(Problem description): Beginning with the line that contains "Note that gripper", print each line to the end of the data exactly. Omit the pictures.
── Exercise data ──
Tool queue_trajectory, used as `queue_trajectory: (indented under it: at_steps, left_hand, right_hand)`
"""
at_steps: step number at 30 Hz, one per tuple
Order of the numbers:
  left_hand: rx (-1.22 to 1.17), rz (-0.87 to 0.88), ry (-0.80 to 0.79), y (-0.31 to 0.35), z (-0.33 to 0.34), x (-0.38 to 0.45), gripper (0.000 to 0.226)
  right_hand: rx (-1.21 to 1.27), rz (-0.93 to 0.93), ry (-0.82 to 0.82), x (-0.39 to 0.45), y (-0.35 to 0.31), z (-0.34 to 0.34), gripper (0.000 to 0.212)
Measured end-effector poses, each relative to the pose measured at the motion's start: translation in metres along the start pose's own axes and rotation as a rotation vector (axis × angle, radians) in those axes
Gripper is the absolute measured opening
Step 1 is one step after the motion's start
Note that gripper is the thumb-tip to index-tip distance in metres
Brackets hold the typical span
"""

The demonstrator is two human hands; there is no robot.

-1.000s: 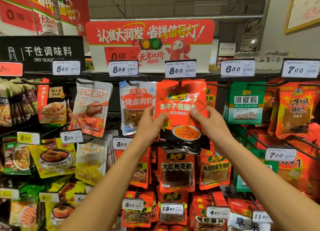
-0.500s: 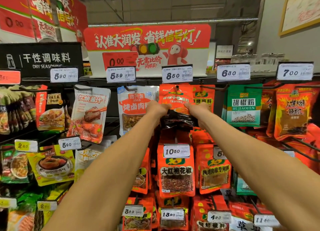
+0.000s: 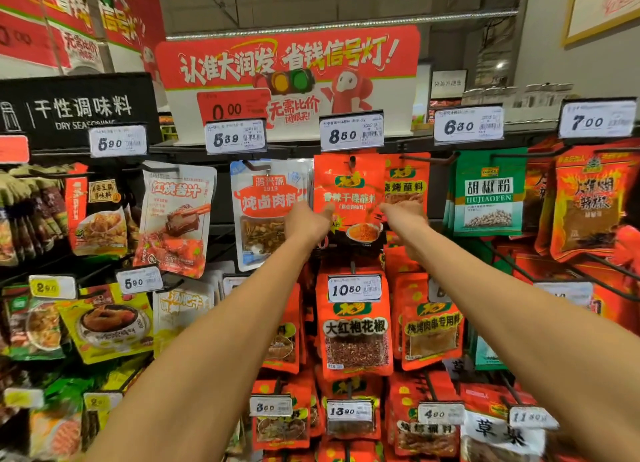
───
(Result):
Note that gripper is the thumb-tip to index-tip distance in metres
Brackets hold the typical span
"""

The demonstrator is two human hands; there is no robot.

-1.000s: 
-0.500s: 
+0.000s: 

The exercise requires no additional content.